» WHAT THE TASK REQUIRES:
Every line of the listing below should be written out exactly, minus its pictures.

» PROVIDED DATA:

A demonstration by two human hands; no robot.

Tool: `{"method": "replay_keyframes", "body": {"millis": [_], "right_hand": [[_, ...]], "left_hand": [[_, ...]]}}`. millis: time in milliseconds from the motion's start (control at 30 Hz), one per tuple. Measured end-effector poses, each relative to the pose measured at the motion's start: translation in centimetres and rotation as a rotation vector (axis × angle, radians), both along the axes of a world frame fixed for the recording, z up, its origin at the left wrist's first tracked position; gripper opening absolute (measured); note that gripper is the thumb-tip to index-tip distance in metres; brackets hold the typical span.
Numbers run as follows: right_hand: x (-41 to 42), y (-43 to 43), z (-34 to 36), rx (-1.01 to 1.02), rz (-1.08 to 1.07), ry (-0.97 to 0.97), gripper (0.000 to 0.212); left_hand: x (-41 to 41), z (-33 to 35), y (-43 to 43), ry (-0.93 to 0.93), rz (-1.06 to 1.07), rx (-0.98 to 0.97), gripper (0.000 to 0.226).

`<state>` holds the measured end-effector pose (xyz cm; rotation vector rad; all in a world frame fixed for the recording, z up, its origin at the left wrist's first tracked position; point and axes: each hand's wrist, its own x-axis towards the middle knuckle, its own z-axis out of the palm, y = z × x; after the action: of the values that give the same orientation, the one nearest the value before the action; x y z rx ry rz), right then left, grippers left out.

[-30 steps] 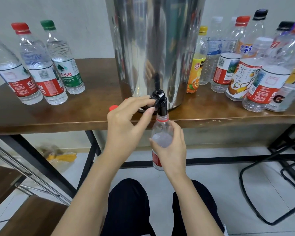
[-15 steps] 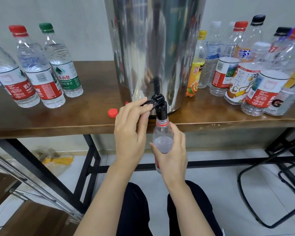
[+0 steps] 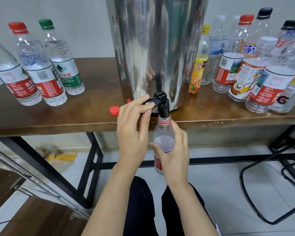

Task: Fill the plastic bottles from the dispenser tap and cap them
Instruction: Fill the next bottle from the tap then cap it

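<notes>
A tall steel dispenser (image 3: 157,48) stands on the brown table (image 3: 58,116), its black tap (image 3: 162,106) jutting over the front edge. My right hand (image 3: 173,150) grips a clear plastic bottle (image 3: 163,132) with a red neck ring and red label, its open mouth right under the spout; water reaches up to its shoulder. My left hand (image 3: 133,128) pinches the tap's black lever between thumb and fingers. A loose red cap (image 3: 114,110) lies on the table left of the tap.
Three capped, filled bottles (image 3: 41,72) stand at the table's left. Several bottles (image 3: 255,68) with mixed caps and labels crowd the right side. Below are black table legs (image 3: 94,160), a black chair frame (image 3: 271,184) at right, and wooden steps (image 3: 15,210) at lower left.
The water level in the held bottle has risen toward the shoulder. My left hand shifted its hold on the lever slightly. The view tilted down a little.
</notes>
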<state>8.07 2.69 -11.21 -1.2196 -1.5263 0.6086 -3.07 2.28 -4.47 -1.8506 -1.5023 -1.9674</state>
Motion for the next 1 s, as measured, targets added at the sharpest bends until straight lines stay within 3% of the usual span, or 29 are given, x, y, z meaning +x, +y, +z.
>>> {"method": "replay_keyframes", "body": {"millis": [1000], "right_hand": [[0.76, 0.47, -0.14, -0.044, 0.085, 0.034, 0.086]], "left_hand": [[0.16, -0.04, -0.03, -0.053, -0.055, 0.010, 0.019]]}}
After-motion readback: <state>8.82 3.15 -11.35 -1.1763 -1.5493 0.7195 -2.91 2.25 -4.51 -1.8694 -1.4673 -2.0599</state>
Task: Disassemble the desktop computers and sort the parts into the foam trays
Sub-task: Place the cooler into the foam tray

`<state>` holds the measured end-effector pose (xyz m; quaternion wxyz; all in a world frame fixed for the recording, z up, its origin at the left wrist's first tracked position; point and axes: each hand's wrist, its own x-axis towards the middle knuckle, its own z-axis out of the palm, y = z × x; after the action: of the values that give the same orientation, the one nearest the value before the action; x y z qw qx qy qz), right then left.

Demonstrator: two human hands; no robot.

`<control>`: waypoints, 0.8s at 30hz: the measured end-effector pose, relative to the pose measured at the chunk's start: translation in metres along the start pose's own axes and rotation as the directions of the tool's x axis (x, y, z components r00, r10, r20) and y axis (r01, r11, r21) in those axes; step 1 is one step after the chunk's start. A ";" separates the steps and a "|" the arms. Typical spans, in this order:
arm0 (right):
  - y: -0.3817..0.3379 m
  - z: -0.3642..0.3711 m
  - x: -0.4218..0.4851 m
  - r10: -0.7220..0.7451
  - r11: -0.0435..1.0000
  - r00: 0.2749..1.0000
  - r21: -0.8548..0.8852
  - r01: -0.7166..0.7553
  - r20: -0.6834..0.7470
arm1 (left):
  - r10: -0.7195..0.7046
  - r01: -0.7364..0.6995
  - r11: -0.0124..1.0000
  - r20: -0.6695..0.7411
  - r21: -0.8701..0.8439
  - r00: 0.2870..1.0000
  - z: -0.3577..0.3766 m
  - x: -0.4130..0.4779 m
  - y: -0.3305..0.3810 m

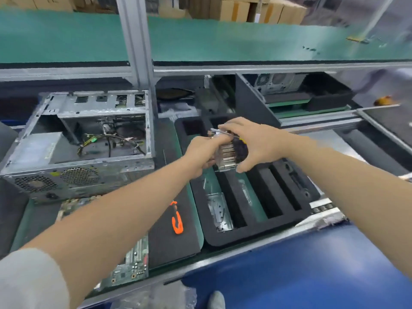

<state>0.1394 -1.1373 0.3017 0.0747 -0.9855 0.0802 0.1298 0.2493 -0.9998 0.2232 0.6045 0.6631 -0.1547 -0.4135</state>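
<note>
Gripping a cooler (pixel 227 153) from both sides, the two hands hold it in the air over the far half of the black foam tray (pixel 256 238). The left hand (pixel 200 157) has its fingers (pixel 215 141) curled round the finned metal side. The right hand (pixel 253 141) clasps the dark fan side, with fingers over the top and the thumb (pixel 243 167) underneath. The cooler is tilted and touches nothing but the hands.

The tray lies on the table (pixel 197 219), to the right of a black mat (pixel 174 246). It has long slots running toward the person and small square pockets at its far end. A metal part (pixel 219 211) lies in the leftmost long slot. The next slot holds something pale that is too blurred to name.

An orange-handled tool (pixel 177 217) lies on the mat, just left of the tray. Farther left, an opened case (pixel 78 141) lies on its side with loose cables inside. A green board (pixel 131 264) lies in front of the case, near the table's front edge, partly hidden by the left forearm.
</note>
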 end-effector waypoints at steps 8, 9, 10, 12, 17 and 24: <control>0.093 0.080 -0.005 0.048 0.960 0.999 -0.274 -0.053 -0.026 | -0.137 0.142 0.984 -0.056 0.103 0.989 0.098 0.060 -0.066; 0.101 0.088 -0.006 0.053 0.960 0.999 -0.274 -0.050 0.002 | -0.148 0.152 0.979 -0.045 0.138 0.988 0.105 0.063 -0.076; 0.109 0.096 -0.008 0.058 0.964 0.998 -0.261 -0.048 0.030 | -0.154 0.156 0.971 -0.028 0.181 0.988 0.109 0.066 -0.085; 0.121 0.109 -0.013 0.071 0.973 0.994 -0.227 -0.050 0.083 | -0.151 0.142 0.937 0.004 0.320 0.989 0.115 0.067 -0.100; 0.134 0.143 -0.020 0.071 0.977 0.982 -0.211 -0.033 0.173 | -0.039 0.064 0.670 -0.051 0.739 0.998 0.126 0.065 -0.134; 0.132 0.187 -0.017 0.083 0.989 0.958 -0.142 -0.045 0.275 | 0.033 0.093 0.614 -0.144 0.783 0.989 0.129 0.066 -0.182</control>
<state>0.0539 -1.2328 0.1105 0.0143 -0.9569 0.0916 0.2751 0.1408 -1.0933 0.0393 0.2547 0.8914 -0.2652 -0.2649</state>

» REPLY:
A demonstration by two human hands; no robot.

Tool: `{"method": "replay_keyframes", "body": {"millis": [_], "right_hand": [[_, ...]], "left_hand": [[_, ...]]}}`. millis: time in milliseconds from the motion's start (control at 30 Hz), one per tuple. Measured end-effector poses, each relative to the pose measured at the motion's start: translation in centimetres and rotation as a rotation vector (axis × angle, radians), both along the axes of a world frame fixed for the recording, z up, its origin at the left wrist's first tracked position; gripper opening absolute (measured); note that gripper is the thumb-tip to index-tip distance in metres; brackets hold the typical span.
Numbers run as follows: right_hand: x (-41 to 42), y (-43 to 43), z (-34 to 36), rx (-1.01 to 1.02), rz (-1.08 to 1.07), ry (-0.97 to 0.97), gripper (0.000 to 0.212); left_hand: x (-41 to 41), z (-33 to 35), y (-43 to 43), ry (-0.93 to 0.93), rz (-1.06 to 1.07), rx (-0.98 to 0.97), gripper (0.000 to 0.226).

`<state>` holds the measured end-effector pose (xyz cm; rotation vector rad; all in a world frame fixed for the recording, z up, its origin at the left wrist's first tracked position; point and axes: each hand's wrist, its own x-axis towards the middle knuckle, its own z-axis out of the palm, y = z × x; after the action: of the values that give the same orientation, the one nearest the value before the action; x y z rx ry rz), right then left, grippers left out.

[-30 steps] 
[-15 steps] 
[+0 steps] 

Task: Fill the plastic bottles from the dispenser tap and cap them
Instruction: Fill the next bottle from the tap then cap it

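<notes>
A tall steel dispenser (image 3: 157,48) stands on the brown table (image 3: 58,116), its black tap (image 3: 162,106) jutting over the front edge. My right hand (image 3: 173,150) grips a clear plastic bottle (image 3: 163,132) with a red neck ring and red label, its open mouth right under the spout; water reaches up to its shoulder. My left hand (image 3: 133,128) pinches the tap's black lever between thumb and fingers. A loose red cap (image 3: 114,110) lies on the table left of the tap.
Three capped, filled bottles (image 3: 41,72) stand at the table's left. Several bottles (image 3: 255,68) with mixed caps and labels crowd the right side. Below are black table legs (image 3: 94,160), a black chair frame (image 3: 271,184) at right, and wooden steps (image 3: 15,210) at lower left.
The water level in the held bottle has risen toward the shoulder. My left hand shifted its hold on the lever slightly. The view tilted down a little.
</notes>
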<state>8.07 2.69 -11.21 -1.2196 -1.5263 0.6086 -3.07 2.28 -4.47 -1.8506 -1.5023 -1.9674</state>
Motion for the next 1 s, as measured, targets added at the sharpest bends until straight lines stay within 3% of the usual span, or 29 are given, x, y, z meaning +x, +y, +z.
>>> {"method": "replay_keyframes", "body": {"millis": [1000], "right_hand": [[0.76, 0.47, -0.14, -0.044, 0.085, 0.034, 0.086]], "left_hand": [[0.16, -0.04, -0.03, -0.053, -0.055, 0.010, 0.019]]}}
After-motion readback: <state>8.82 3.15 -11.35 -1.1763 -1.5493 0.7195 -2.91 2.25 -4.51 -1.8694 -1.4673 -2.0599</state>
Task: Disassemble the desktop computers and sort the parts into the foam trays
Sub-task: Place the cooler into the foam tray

`<state>` holds the measured end-effector pose (xyz m; quaternion wxyz; all in a world frame fixed for the recording, z up, its origin at the left wrist's first tracked position; point and axes: each hand's wrist, its own x-axis towards the middle knuckle, its own z-axis out of the palm, y = z × x; after the action: of the values that give the same orientation, the one nearest the value before the action; x y z qw qx qy qz), right then left.

Demonstrator: two human hands; no robot.

`<control>`: waypoints, 0.8s at 30hz: the measured end-effector pose, relative to the pose measured at the chunk's start: translation in metres along the start pose's own axes and rotation as the directions of the tool's x axis (x, y, z components r00, r10, r20) and y axis (r01, r11, r21) in those axes; step 1 is one step after the chunk's start. A ";" separates the steps and a "|" the arms. Typical spans, in this order:
arm0 (right):
  - y: -0.3817..0.3379 m
  - z: -0.3642..0.3711 m
  - x: -0.4218..0.4851 m
  - r10: -0.7220..0.7451
  - r11: -0.0435..1.0000
  - r00: 0.2749..1.0000
  - r21: -0.8548..0.8852
  - r01: -0.7166..0.7553
  - r20: -0.6834..0.7470
arm1 (left):
  - r10: -0.7195..0.7046
  - r01: -0.7364..0.6995
  - r11: -0.0124..1.0000
  - r20: -0.6695..0.7411
  - r21: -0.8701..0.8439
  - r00: 0.2870..1.0000
  - z: -0.3577..0.3766 m
  - x: -0.4130..0.4779 m
  - y: -0.3305..0.3810 m


<state>0.1394 -1.1373 0.3017 0.0747 -0.9855 0.0802 0.1298 0.2493 -0.9998 0.2232 0.6045 0.6631 -0.1547 -0.4135</state>
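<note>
Gripping a cooler (pixel 227 153) from both sides, the two hands hold it in the air over the far half of the black foam tray (pixel 256 238). The left hand (pixel 200 157) has its fingers (pixel 215 141) curled round the finned metal side. The right hand (pixel 253 141) clasps the dark fan side, with fingers over the top and the thumb (pixel 243 167) underneath. The cooler is tilted and touches nothing but the hands.

The tray lies on the table (pixel 197 219), to the right of a black mat (pixel 174 246). It has long slots running toward the person and small square pockets at its far end. A metal part (pixel 219 211) lies in the leftmost long slot. The next slot holds something pale that is too blurred to name.

An orange-handled tool (pixel 177 217) lies on the mat, just left of the tray. Farther left, an opened case (pixel 78 141) lies on its side with loose cables inside. A green board (pixel 131 264) lies in front of the case, near the table's front edge, partly hidden by the left forearm.
</note>
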 end-effector waypoints at steps 8, 9, 10, 12, 17 and 24: <control>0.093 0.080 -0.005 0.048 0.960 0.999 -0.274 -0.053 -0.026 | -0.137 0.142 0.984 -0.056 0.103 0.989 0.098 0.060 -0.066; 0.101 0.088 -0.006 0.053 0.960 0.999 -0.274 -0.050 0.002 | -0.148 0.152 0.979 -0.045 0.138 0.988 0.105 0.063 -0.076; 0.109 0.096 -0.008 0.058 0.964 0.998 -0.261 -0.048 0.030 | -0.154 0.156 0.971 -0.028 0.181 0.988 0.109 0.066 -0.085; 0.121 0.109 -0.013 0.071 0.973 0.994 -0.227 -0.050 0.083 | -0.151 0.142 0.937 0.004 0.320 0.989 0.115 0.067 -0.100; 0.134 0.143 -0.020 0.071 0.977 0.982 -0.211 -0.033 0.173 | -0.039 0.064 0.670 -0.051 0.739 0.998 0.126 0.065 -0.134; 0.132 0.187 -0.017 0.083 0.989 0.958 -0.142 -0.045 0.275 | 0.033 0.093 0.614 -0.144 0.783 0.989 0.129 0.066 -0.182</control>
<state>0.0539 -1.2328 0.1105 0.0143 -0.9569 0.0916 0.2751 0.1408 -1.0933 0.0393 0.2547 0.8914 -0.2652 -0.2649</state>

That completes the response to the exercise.